--- EXTRACTED INFORMATION Enclosed Below ---

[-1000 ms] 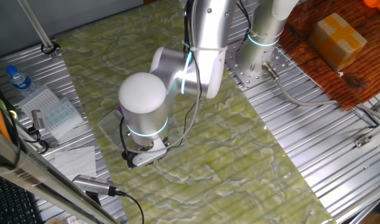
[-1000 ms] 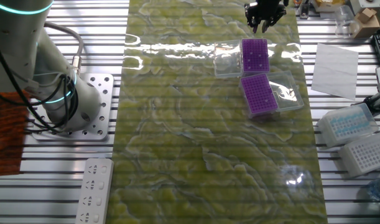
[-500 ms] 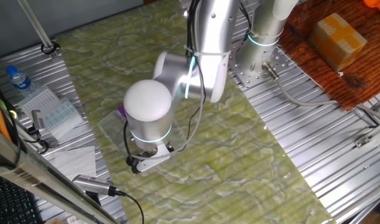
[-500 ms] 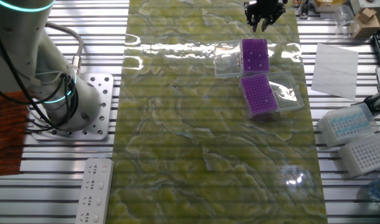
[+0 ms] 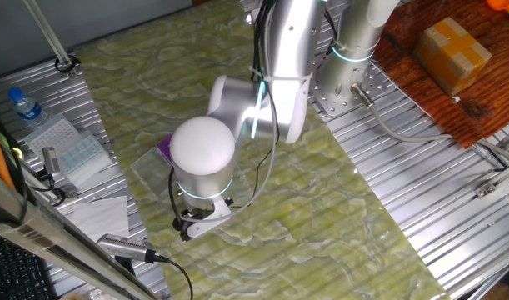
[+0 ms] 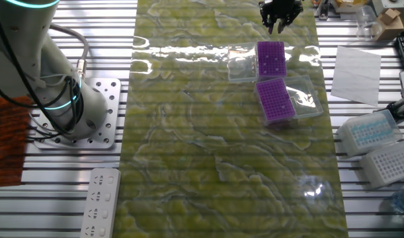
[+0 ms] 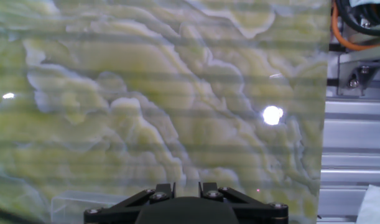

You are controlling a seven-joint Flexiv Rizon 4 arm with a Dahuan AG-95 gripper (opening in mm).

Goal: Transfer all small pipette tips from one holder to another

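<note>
Two purple holders lie on the green marbled mat in the other fixed view. The far holder (image 6: 270, 58) carries the small pipette tips (image 6: 272, 64), seen as a few pale dots. The near holder (image 6: 276, 100) shows no tips that I can make out. Each sits in a clear plastic tray (image 6: 240, 63). My gripper (image 6: 277, 24) hangs just beyond the far holder, open, nothing between its fingers. In the hand view the gripper (image 7: 188, 186) looks only at bare mat. In one fixed view the arm hides the holders except a purple corner (image 5: 164, 150).
A white paper sheet (image 6: 356, 66) and two tip boxes (image 6: 368, 130) (image 6: 387, 163) lie right of the mat on the slatted table. The arm's base (image 6: 89, 112) and a power strip (image 6: 100, 201) are at the left. A water bottle (image 5: 25, 107) stands near the racks.
The arm's wrist has shifted slightly toward the near-right in one fixed view; in the other fixed view the gripper has crept a little farther from the holders. The holders have not moved.
</note>
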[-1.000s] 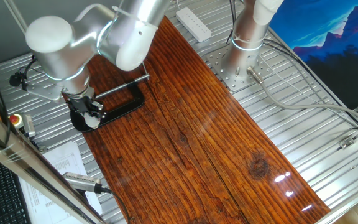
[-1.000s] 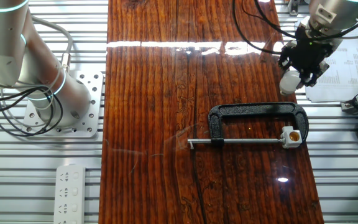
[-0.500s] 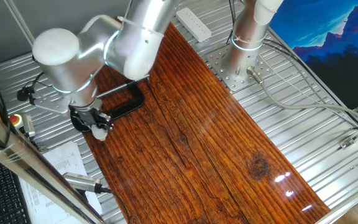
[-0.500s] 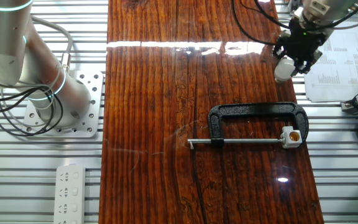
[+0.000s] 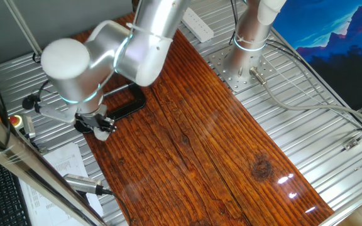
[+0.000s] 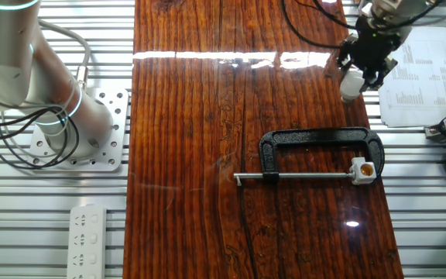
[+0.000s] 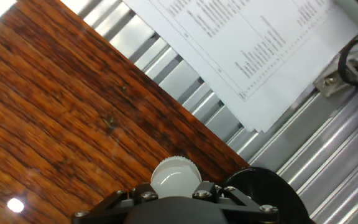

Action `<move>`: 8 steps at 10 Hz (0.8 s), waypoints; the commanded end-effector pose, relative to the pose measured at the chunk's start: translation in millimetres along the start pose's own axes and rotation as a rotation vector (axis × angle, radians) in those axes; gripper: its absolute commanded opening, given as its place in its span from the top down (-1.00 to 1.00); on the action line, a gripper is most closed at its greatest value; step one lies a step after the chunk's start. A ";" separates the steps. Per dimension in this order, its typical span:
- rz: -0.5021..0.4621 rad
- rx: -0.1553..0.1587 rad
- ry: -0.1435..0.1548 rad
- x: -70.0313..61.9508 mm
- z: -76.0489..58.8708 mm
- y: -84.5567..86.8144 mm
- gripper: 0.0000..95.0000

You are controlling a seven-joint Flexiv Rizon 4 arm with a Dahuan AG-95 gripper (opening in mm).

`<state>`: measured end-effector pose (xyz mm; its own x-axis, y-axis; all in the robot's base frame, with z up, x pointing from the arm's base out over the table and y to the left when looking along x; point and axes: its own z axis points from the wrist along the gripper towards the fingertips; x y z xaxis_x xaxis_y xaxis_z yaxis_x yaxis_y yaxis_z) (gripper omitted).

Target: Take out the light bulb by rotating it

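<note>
We see the tool (image 6: 360, 68) pinching the light bulb (image 6: 350, 84) above the wooden counter (image 6: 207, 116), near its edge beside the printed paper (image 6: 420, 70). The bulb is clear of the white socket (image 6: 362, 170) on the black C-clamp (image 6: 320, 142).

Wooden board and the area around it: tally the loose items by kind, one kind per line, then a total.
Light bulb: 1, held in the gripper
Black C-clamp: 1
White socket: 1, on the clamp's screw rod
Printed paper sheet: 1
Power strip: 1
Total: 5
</note>
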<state>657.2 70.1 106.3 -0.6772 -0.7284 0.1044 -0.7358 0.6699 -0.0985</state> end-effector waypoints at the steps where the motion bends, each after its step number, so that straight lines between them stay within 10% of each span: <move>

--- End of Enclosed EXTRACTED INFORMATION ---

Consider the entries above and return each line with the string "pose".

Action `<move>`: 8 steps at 10 Hz (0.8 s), waypoints; the commanded end-effector pose, relative to the pose measured at the chunk's start: translation in millimetres along the start pose's own axes and rotation as a rotation vector (axis × angle, radians) in those axes; gripper: its absolute commanded opening, given as its place in its span from the top down (-1.00 to 1.00); on the action line, a gripper is most closed at its greatest value; step one lies a step after the chunk's start. A ";" separates the steps. Per dimension in this order, its typical span:
`<state>`: measured end-effector pose (xyz mm; its own x-axis, y-axis; all in the robot's base frame, with z up, x pointing from the arm's base out over the table and y to the left when looking along x; point and axes: its own z axis points from the wrist along the gripper towards the fingertips; x y z xaxis_x xaxis_y xaxis_z yaxis_x yaxis_y yaxis_z) (gripper omitted).

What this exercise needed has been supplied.